• [Work request]: State how many lines in the listing below include the word "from", and add nothing besides the number.

━━━━

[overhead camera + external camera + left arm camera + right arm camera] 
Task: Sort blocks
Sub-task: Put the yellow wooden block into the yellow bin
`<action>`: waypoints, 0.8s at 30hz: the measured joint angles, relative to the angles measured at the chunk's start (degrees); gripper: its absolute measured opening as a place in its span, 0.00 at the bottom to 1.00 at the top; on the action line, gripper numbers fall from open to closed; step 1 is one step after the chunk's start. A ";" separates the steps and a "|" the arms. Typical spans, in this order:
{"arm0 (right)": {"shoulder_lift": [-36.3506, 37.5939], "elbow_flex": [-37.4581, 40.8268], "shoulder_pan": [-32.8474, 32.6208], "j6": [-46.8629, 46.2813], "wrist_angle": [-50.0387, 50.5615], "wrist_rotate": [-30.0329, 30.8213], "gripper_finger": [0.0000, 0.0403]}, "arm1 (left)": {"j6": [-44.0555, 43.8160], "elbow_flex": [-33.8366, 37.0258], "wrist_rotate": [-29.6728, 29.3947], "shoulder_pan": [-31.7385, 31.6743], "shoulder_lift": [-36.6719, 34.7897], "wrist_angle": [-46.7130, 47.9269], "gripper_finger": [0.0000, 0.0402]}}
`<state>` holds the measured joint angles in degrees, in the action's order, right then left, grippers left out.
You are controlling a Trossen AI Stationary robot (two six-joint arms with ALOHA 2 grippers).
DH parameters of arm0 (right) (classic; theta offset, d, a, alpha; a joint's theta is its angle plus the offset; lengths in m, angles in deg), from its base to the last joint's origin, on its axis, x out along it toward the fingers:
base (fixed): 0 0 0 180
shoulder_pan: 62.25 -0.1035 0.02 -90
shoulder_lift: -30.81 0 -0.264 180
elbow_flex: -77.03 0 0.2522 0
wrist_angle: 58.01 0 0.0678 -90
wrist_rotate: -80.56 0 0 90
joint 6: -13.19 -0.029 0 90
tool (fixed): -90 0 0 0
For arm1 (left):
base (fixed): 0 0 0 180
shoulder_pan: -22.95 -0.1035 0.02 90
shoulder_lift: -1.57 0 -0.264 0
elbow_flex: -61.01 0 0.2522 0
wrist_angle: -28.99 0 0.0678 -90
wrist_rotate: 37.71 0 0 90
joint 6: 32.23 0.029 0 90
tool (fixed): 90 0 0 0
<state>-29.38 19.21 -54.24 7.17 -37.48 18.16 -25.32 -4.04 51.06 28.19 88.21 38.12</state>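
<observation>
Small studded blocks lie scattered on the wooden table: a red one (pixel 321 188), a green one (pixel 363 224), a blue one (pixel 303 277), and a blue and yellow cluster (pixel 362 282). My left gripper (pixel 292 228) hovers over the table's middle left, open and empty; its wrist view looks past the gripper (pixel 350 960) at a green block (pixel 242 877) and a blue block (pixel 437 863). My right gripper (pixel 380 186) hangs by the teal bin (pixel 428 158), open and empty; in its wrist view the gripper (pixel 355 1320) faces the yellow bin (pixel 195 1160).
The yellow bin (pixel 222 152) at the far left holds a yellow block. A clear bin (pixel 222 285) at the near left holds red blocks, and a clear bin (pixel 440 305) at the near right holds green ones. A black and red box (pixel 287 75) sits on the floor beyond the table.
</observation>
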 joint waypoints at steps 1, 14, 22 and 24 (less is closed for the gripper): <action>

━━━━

• [Result of the task]: 2